▶ **WHAT YOU WILL DO**: When "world" occurs in a line of the material, copy that line.

▶ **DATA SEGMENT**:
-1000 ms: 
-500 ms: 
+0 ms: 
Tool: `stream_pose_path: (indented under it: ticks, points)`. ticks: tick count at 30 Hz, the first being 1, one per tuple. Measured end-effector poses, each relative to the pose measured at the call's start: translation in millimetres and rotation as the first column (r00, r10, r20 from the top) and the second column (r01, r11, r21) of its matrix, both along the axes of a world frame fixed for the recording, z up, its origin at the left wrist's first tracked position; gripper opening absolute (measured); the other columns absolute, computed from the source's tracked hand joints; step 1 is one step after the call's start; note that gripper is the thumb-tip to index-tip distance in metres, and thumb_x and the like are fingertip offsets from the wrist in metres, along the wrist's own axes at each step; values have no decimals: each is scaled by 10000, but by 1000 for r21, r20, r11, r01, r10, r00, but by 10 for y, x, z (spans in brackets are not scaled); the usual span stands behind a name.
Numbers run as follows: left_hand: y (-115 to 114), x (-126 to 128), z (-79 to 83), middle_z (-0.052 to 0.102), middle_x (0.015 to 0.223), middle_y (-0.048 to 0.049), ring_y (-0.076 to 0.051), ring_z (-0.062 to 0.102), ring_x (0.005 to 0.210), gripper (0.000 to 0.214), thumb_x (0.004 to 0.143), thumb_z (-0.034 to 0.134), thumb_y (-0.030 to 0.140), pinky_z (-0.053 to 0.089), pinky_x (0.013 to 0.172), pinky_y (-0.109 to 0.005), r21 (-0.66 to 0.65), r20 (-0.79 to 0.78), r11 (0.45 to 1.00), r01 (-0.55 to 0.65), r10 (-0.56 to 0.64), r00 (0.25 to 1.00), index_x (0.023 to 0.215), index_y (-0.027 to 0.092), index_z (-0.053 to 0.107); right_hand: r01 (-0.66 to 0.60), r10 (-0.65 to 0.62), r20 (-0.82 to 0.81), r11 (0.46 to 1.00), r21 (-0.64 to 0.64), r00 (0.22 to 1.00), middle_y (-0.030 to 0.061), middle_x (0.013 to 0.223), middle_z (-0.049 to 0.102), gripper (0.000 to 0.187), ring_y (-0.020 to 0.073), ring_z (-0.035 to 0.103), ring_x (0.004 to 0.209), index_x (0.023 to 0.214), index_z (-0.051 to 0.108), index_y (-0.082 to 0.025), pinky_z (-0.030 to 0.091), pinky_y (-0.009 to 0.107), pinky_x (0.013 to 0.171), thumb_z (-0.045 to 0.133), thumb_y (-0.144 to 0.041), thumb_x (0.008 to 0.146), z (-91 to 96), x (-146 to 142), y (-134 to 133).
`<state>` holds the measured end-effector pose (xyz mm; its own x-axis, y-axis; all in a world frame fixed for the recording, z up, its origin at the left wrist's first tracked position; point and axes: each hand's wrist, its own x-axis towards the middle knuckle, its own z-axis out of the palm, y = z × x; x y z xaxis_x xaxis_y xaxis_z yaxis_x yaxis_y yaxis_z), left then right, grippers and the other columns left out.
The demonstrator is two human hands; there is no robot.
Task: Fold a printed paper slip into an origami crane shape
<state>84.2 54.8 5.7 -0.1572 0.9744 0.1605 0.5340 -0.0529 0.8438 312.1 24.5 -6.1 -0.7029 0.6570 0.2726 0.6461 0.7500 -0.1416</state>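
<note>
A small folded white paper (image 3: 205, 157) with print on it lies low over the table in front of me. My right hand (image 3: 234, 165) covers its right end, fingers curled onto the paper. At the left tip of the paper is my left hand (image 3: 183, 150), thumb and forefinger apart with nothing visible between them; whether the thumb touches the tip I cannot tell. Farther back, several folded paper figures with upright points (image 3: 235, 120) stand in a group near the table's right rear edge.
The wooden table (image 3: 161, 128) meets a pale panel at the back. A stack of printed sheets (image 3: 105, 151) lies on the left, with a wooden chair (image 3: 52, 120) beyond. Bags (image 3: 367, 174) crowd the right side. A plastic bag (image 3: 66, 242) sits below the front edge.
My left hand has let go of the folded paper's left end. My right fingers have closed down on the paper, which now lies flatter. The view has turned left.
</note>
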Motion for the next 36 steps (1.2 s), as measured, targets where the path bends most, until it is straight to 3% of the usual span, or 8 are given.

▶ **ANSWER BOX**:
Tool: `stream_pose_path: (indented under it: ticks, points)`. ticks: tick count at 30 Hz, the first being 1, one per tuple. Measured end-effector poses, each relative to the pose measured at the call's start: translation in millimetres and rotation as the first column (r00, r10, r20 from the top) and the second column (r01, r11, r21) of its matrix, both along the axes of a world frame fixed for the recording, z up, its origin at the left wrist's first tracked position; gripper opening absolute (measured); the other columns absolute, computed from the source's tracked hand joints; step 1 is one step after the call's start; note that gripper is the thumb-tip to index-tip distance in metres, and thumb_x and the like are fingertip offsets from the wrist in metres, along the wrist's own axes at each step; values have no decimals: each is scaled by 10000, but by 1000 for r21, r20, r11, r01, r10, r00, but by 10 for y, x, z (spans in brackets are not scaled); the usual span stands behind a name.
`<state>` holds the measured end-effector pose (xyz mm; its own x-axis, y-axis; all in a world frame fixed for the recording, z up, its origin at the left wrist's first tracked position; point and axes: each hand's wrist, its own x-axis towards the middle knuckle, its own z-axis out of the palm, y = z × x; x y z xaxis_x xaxis_y xaxis_z yaxis_x yaxis_y yaxis_z), left then right, grippers and the other columns left out.

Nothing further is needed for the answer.